JAMA. 2009;301(22):2331-2339.

Context  High levels of lipoprotein(a) are associated with increased risk of myocardial infarction (MI).

Objective  To assess whether genetic data are consistent with this association being causal.

Design, Setting, and Participants  Three studies of white individuals from Copenhagen, Denmark, were used: the Copenhagen City Heart Study (CCHS), a prospective general population study with 16 years of follow-up (1991-2007, n = 8637, 599 MI events); the Copenhagen General Population Study (CGPS), a cross-sectional general population study (2003-2006, n = 29 388, 994 MI events); and the Copenhagen Ischemic Heart Disease Study (CIHDS), a case-control study (1991-2004, n = 2461, 1231 MI events).

Main Outcome Measures  Plasma lipoprotein(a) levels, lipoprotein(a) kringle IV type 2 (KIV-2) size polymorphism genotype, and MIs recorded from 1976 through July 2007 for all participants.
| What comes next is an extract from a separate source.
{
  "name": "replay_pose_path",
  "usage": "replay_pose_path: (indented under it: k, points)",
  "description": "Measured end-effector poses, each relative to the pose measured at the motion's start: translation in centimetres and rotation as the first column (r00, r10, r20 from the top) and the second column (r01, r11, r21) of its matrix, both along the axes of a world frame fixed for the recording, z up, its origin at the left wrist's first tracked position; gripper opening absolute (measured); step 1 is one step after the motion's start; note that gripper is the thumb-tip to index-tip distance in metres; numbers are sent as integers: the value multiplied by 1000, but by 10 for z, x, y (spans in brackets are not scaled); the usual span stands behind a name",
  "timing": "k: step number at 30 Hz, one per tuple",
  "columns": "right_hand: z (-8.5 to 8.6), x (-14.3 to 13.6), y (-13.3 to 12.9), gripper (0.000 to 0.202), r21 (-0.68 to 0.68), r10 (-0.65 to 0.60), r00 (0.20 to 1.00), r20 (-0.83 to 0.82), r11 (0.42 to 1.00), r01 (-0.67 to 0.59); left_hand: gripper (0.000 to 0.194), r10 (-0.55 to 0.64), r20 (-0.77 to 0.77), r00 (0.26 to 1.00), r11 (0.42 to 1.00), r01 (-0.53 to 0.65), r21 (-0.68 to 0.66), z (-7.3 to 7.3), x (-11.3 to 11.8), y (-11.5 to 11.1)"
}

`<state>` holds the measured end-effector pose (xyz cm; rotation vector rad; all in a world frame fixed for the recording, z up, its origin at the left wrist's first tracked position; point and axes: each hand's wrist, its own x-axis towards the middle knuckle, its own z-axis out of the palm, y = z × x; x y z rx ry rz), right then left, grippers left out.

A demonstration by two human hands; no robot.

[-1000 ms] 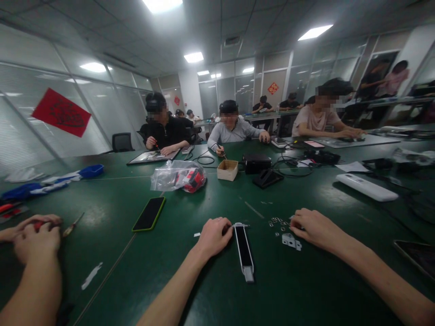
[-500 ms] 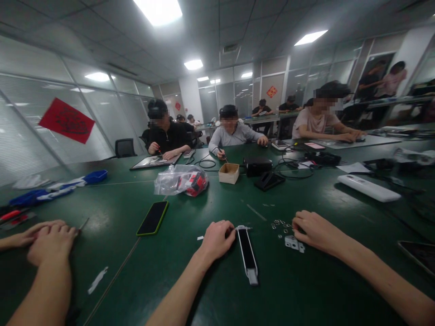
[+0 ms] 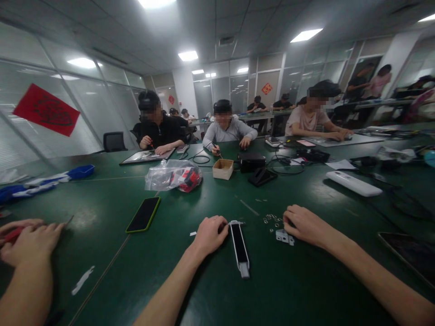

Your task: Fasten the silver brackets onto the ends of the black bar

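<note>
My left hand (image 3: 212, 234) rests on the green table with curled fingers, its fingertips closed at the far end of a long, narrow part (image 3: 239, 246) with a white frame and black middle. That part lies flat, with a pale grey block at its near end. My right hand (image 3: 302, 225) is bent down to the table, fingers together, beside several small metal rings or nuts (image 3: 271, 218). Flat grey metal plates with holes (image 3: 283, 237) lie just below its fingertips. Whatever the right fingertips pinch, if anything, is hidden.
At the left, another person's hands (image 3: 34, 240) hold a red-handled tool. A green-edged phone (image 3: 143, 214), a plastic bag with red parts (image 3: 180, 175), a small box (image 3: 223, 169) and a white long case (image 3: 353, 183) lie on the table. Other people sit opposite.
The view has turned slightly right, so everything appears shifted left. Both my hands keep almost the same pose and place on the table. The neighbour's red-handled tool shows more now.
</note>
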<state>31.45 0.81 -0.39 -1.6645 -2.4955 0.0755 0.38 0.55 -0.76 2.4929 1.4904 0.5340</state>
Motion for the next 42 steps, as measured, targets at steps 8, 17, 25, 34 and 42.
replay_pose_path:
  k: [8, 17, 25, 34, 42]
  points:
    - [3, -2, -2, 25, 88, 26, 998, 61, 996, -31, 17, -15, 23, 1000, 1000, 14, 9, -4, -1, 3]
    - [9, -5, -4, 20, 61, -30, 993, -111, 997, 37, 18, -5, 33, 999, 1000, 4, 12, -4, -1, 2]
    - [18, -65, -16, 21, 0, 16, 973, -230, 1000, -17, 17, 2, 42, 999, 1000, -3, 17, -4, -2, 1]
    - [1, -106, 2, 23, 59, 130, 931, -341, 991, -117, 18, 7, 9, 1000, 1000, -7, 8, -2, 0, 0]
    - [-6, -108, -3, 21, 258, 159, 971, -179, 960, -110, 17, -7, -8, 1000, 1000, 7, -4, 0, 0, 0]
Results  In the CCHS, multivariable-adjusted hazard ratios (HRs) for MI for elevated lipoprotein(a) levels were 1.2 (95% confidence interval [CI], 0.9-1.6; events/10 000 person-years, 59) for levels between the 22nd and 66th percentile, 1.6 (95% CI, 1.1-2.2; events/10 000 person-years, 75) for the 67th to 89th percentile, 1.9 (95% CI, 1.2-3.0; events/10 000 person-years, 84) for the 90th to 95th percentile, and 2.6 (95% CI, 1.6-4.1; events/10 000 person-years, 108) for levels greater than the 95th percentile, respectively, vs levels less than the 22nd percentile (events/10 000 person-years, 55) (trend P < .001). Numbers of KIV-2 repeats (sum of repeats on both alleles) ranged from 6 to 99 and on analysis of variance explained 21% and 27% of all variation in plasma lipoprotein(a) levels in the CCHS and CGPS, respectively. Mean lipoprotein(a) levels were 56, 31, 20, and 15 mg/dL for the first, second, third, and fourth quartiles of KIV-2 repeats in the CCHS, respectively (trend P < .001); corresponding values in the CGPS were 60, 34, 22, and 19 mg/dL (trend P < .001). In the CCHS, multivariable-adjusted HRs for MI were 1.5 (95% CI, 1.2-1.9; events/10 000 person-years, 75), 1.3 (95% CI, 1.0-1.6; events/10 000 person-years, 66), and 1.1 (95% CI, 0.9-1.4; events/10 000 person-years, 57) for individuals in the first, second, and third quartiles, respectively, as compared with individuals in the fourth quartile of KIV-2 repeats (events/10 000 person-years, 51) (trend P < .001). Corresponding odds ratios were 1.3 (95% CI, 1.1-1.5), 1.1 (95% CI, 0.9-1.3), and 0.9 (95% CI, 0.8-1.1) in the CGPS (trend P = .005), and 1.4 (95% CI, 1.1-1.7), 1.2 (95% CI, 1.0-1.6), and 1.3 (95% CI, 1.0-1.6) in the CIHDS (trend P = .01). Genetically elevated lipoprotein(a) was associated with an HR of 1.22 (95% CI, 1.09-1.37) per doubling of lipoprotein(a) level on instrumental variable analysis, while the corresponding value for plasma lipoprotein(a) levels on Cox regression was 1.08 (95% CI, 1.03-1.12).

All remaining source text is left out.